When Atticus comes into Jem’s space prior to bedtime to consult with the children, what info does he relay to them from Auntie Alexandra? What is his temperament andtone? Do you believe he thinks in what Auntie Alexandra has made him state?
Atticus speaks sharply to her, and she becomes psychological. She is upset due to the fact that Atticus is not imitating himself and is telling them things he does not believe in: “This was not my dad. My dad never ever thought these ideas. My father never spoke so.” Scout suddenly feels remote and separated from Atticus, as if she does not know him.

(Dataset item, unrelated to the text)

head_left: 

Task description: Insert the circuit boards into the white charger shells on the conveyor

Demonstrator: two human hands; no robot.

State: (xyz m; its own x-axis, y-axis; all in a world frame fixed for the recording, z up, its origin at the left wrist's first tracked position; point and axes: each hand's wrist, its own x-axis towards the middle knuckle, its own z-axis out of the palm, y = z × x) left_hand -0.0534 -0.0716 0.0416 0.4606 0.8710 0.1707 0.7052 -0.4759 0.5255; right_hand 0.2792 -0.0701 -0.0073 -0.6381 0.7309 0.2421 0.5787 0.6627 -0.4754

What makes Scout cry while Atticus is talking with her and Jem?
Scout asks her father, “You truly want us to do all that? I can’t keep in mind everything Finches are supposed to do …” To this, Atticus replies, “I don’t want you to remember it. Forget it.” With this declaration, he is confessing that all of the things he simply said broke his own beliefs and versus what he wants his kids to discover. He had stated them just to keep peace with Aunt Alexandra, and it is now apparent that he regrets this action.
How do the last few paragraphs suggest that Atticus was merely following Aunt
Alexandra’s orders which he feels bad about doing so?